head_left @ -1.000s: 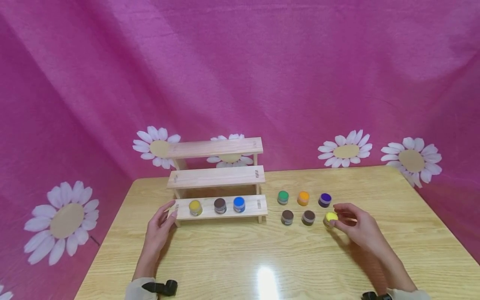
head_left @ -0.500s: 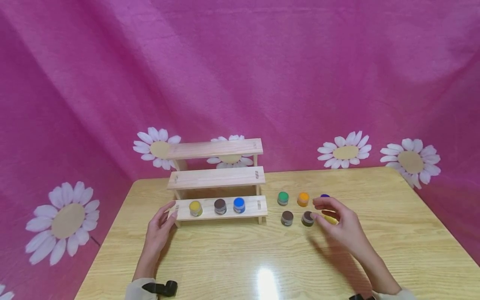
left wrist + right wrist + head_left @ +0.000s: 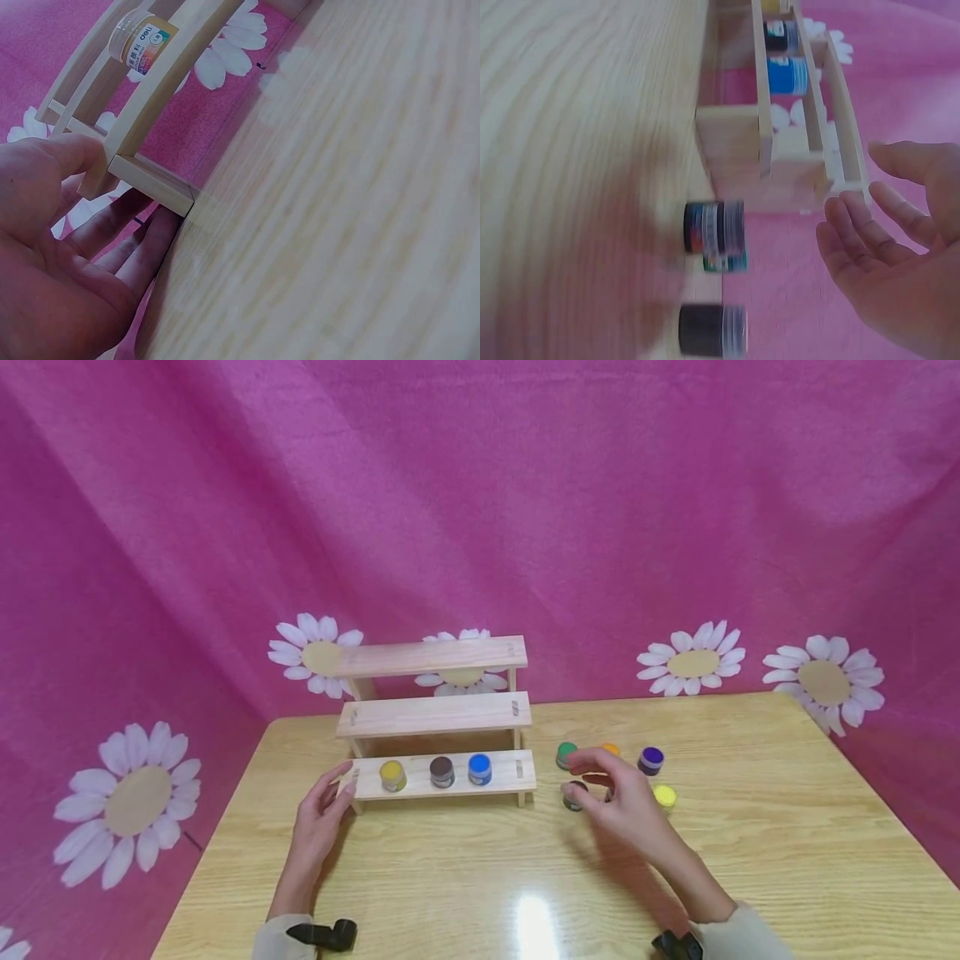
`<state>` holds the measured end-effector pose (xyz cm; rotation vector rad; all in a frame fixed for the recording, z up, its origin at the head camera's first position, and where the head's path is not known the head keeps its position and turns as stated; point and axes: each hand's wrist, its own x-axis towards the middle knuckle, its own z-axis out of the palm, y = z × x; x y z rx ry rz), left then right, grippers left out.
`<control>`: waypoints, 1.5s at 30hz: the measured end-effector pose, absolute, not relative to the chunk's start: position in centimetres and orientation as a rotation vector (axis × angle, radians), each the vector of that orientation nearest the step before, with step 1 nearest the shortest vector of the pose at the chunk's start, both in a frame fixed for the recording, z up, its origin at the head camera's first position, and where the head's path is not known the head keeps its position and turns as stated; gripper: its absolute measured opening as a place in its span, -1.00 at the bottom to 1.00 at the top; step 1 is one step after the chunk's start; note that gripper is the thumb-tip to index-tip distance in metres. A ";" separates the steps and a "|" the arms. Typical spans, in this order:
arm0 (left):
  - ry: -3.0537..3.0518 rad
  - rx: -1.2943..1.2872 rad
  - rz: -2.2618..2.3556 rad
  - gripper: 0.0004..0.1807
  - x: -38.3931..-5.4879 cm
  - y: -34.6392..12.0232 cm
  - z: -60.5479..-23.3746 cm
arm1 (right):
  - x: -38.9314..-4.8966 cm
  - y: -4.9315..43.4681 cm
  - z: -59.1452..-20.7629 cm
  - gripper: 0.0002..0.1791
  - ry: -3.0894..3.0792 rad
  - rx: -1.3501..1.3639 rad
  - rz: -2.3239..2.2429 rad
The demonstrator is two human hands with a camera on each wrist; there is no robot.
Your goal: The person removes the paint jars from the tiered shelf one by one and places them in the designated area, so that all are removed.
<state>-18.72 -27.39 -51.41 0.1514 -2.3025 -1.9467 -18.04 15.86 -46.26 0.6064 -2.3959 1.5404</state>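
A three-tier wooden display rack (image 3: 431,717) stands on the table's left half. On its lowest shelf sit paint jars: a mustard one (image 3: 392,775), a dark brown one (image 3: 442,772) and a blue one (image 3: 480,768). My left hand (image 3: 317,831) grips that shelf's left end, thumb against the board and fingers by the leg in the left wrist view. Over the loose jars hovers my right hand (image 3: 626,806), fingers spread and holding nothing. Nearest its thumb is a dark jar (image 3: 573,797); the right wrist view shows that dark jar (image 3: 705,227) apart from the fingers.
Around my right hand stand a green jar (image 3: 566,755), a partly hidden orange jar (image 3: 611,749), a purple jar (image 3: 651,761) and a bright yellow jar (image 3: 664,796). Another dark jar (image 3: 705,330) is mostly covered in the head view. A pink flowered cloth (image 3: 600,527) hangs behind.
My right hand has moved left, from the bright yellow jar past one dark jar to the leftmost dark jar. The yellow jar stays standing on the table. My left hand keeps its place.
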 end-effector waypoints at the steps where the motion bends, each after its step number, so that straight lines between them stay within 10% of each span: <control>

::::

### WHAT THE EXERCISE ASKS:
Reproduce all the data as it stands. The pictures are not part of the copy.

### ANSWER AREA:
head_left @ -1.000s: 
head_left @ -0.500s: 
left wrist + right wrist + head_left @ +0.000s: 
`<state>` holds the measured end-effector pose (xyz cm; rotation vector rad; all in a frame fixed for the recording, z up, its origin at the head camera's first position, and where the head's path is not known the head keeps its position and turns as stated; point and axes: each hand's wrist, its own x-axis towards the middle knuckle, its own z-axis out of the palm, y = z × x; x y z rx ry rz), left then right, grippers left out.
`<control>`: waypoints, 1.5s at 30hz: the measured end-effector pose, absolute, not relative to the chunk's start: position in centimetres and orientation as a rotation vector (axis × angle, radians), each the vector of that orientation nearest the step before, with step 1 nearest the shortest vector of the pose at the chunk's start, both in a frame fixed for the recording, z up, its origin at the head camera's first position, and where the head's path is not known the head keeps its position and turns as stated; gripper: its absolute measured opening as a place in its span, -1.00 at the bottom to 1.00 at the top; step 1 is one step after the chunk's start; note that gripper is the thumb-tip to index-tip distance in metres. A ";" separates the steps and a "|" the arms. Typical spans, in this order:
arm0 (left):
  - ry: -3.0537..3.0518 rad
  - rx: -1.2943..1.2872 rad
  - rz: -2.2618..2.3556 rad
  - gripper: 0.0004..0.1807
  - x: -38.3931..-5.4879 cm
  - y: -34.6392..12.0232 cm
  - z: -60.5479..-23.3746 cm
arm1 (right):
  - x: -38.9314..-4.8966 cm
  - y: -4.9315..43.4681 cm
  - z: -59.1452..-20.7629 cm
  - gripper: 0.0002..0.1791
  - ry: -3.0894..3.0792 rad
  - rx: -1.3501..1.3639 rad
  - rz: -2.3239..2.2429 rad
The demonstrator is two human hands with a camera on each wrist; there is no robot.
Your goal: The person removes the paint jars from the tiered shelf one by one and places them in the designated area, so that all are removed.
<state>-18.72 -27.39 -51.41 0.1514 -2.3025 -1.9467 -18.04 15.86 -46.26 0.6064 -2.3959 1.5404</state>
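A three-tier wooden display rack (image 3: 431,717) stands on the table's left half. On its lowest shelf sit paint jars: a mustard one (image 3: 392,775), a dark brown one (image 3: 442,772) and a blue one (image 3: 480,768). My left hand (image 3: 317,831) grips that shelf's left end, thumb against the board and fingers by the leg in the left wrist view. Over the loose jars hovers my right hand (image 3: 626,806), fingers spread and holding nothing. Nearest its thumb is a dark jar (image 3: 573,797); the right wrist view shows that dark jar (image 3: 705,227) apart from the fingers.
Around my right hand stand a green jar (image 3: 566,755), a partly hidden orange jar (image 3: 611,749), a purple jar (image 3: 651,761) and a bright yellow jar (image 3: 664,796). Another dark jar (image 3: 705,330) is mostly covered in the head view. A pink flowered cloth (image 3: 600,527) hangs behind.
My right hand has moved left, from the bright yellow jar past one dark jar to the leftmost dark jar. The yellow jar stays standing on the table. My left hand keeps its place.
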 end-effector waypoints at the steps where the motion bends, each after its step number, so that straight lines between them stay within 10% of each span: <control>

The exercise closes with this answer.